Сила собственных слов
Григорий Дашевский о сборнике рассказов Анатолия Наймана
В сборник Анатолия Наймана "Убить *****а" вошли десять рассказов — можно сказать, с общим сюжетом: персонажи, автор, язык и мир непрерывно проверяют друг друга на прочность, или, как сказали бы герои некоторых рассказов, на вшивость. Словесная сила разного типа — вот центральная тема рассказов. Сила точного слова, сила зауми, сила сжатой до конспекта книги и, разумеется, сила скупых реплик, как в диалогах-поединках у героев вестернов: ""Вы ведь Сергей Татарин? Татарин — фамилия?" — "Татарин — фамилия". "Еврейская",— сказал Гросс утвердительно. "Просто фамилия. Просто не Гросс, а Татарин".— "За свободой уехали?" — "По личным мотивам"".

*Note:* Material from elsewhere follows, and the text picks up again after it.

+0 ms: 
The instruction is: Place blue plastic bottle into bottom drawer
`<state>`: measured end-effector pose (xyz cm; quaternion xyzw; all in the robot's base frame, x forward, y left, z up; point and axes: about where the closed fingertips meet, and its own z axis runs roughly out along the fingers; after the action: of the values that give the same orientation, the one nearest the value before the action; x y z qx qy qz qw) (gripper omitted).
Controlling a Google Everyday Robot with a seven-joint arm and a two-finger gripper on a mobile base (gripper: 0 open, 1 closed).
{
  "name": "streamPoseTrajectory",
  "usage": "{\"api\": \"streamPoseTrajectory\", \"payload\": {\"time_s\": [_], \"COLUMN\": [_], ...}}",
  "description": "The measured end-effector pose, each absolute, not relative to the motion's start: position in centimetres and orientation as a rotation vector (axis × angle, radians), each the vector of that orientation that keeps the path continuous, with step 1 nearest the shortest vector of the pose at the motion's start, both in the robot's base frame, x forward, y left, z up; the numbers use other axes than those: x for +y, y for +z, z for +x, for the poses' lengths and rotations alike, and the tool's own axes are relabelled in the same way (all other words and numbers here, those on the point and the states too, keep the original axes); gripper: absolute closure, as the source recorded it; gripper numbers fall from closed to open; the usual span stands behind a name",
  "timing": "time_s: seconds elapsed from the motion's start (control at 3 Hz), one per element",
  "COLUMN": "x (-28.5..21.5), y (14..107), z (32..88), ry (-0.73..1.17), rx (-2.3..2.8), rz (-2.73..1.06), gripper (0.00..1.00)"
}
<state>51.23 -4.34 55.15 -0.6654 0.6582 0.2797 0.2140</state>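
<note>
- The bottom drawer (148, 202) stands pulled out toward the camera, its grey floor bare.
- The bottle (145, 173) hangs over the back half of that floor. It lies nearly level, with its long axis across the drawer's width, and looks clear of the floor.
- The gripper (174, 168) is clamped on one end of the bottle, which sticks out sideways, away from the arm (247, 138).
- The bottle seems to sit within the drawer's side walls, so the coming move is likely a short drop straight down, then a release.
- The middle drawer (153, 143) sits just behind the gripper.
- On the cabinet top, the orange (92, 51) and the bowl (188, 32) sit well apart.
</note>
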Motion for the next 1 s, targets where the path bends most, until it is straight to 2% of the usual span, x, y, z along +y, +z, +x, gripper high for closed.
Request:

В малом и вымышленном пространстве рассказа нервная тонкая языковая ткань из средства описания мира, из средства изложения сюжета превращается во внутренний язык сознания, в самостоятельную стихию, внутри которой и разыгрываются все сюжеты, а персонажи, пусть и напоминающие кого-то из реальной "мемуарной" жизни, превращаются в своего рода видения. Эти призраки то сгущаются из слов и словечек, то снова в них растворяются, даже если речь идет о героях "громадных, могучих, львиноголовых, гладиатороподобных", потому что этот язык — среда довольно едкая.
И автор, и персонажи все время уточняют свои формулы и дефиниции, стремясь к недостижимому совпадению слов и вещей, событий, моментов, стремясь сказать как можно точнее, резче, жестче — убийственнее. Но одновременно словарь хочет отделиться от мира, махнуть на мир рукой, слово хочет превратиться в словцо, в иностранное слово — английское, французское, украинское, еврейское, в заумь — "Вкраина", "Еуропа", "э фанни стори", "ридикюль рэельман". "Миллидоли диссонанса, не придирайтесь".
Та же заумь, каламбуры, словечки используются как горючее для убийственных реплик: "Колыван после того, как Буссоль досказал, как он ее то, а она его се, проговорил, поигрывая вилкой: "Найди в энциклопедии пока что пять слов: "акварель", "буссоль", "Версаль", "Гуссерль" и "дизель". До тех пор не открывай при мне на баб рта. А то я выверну тебе веки,— он крутнул вилкой, словно бы показывая, как такая загадочная операция производится,— и тебе больше ни одна лиговская шалава не даст"".
Почти в каждом рассказе сила собственных слов испытывается и в пересказах чужих текстов, реальных, вымышленных, мнимых. Иногда эти резюме действительно концентрируют энергию чужих слов — как в пересказе книги "Пропажа невидимки" вымышленного Константина Козлова или в плане книги о невымышленном поэте Бенедикте Лифшице и его следователе Карпове, иногда фокус не удается — как в истории о баскетболисте Фрэнке из рассказа "Литература и бессонница", но всякий раз в этих пересказах мы слышим ту же ноту поединка, ноту "кто кого", центральную ноту этих рассказов.
Фразы, сказанные в прошлом, и скрытые в них обиды, унижения, измены откликаются в последующей жизни персонажа и рассказчика и требуют какой-то ответной итоговой формулы. Эта формула должна и своей точностью предвосхитить окончательный суд о жизни, и своей скрытой силой напоминать финальные реплики романтических героев американского кино 1940-х годов. Но при этом (и здесь, может быть, главное обаяние рассказов Наймана) в голосе автора все время слышна готовность махнуть рукой на все поединки и забыть о них, готовность в самую патетическую минуту сказать: "А впрочем, все слова — это ла-ла-ла, и больше ничего".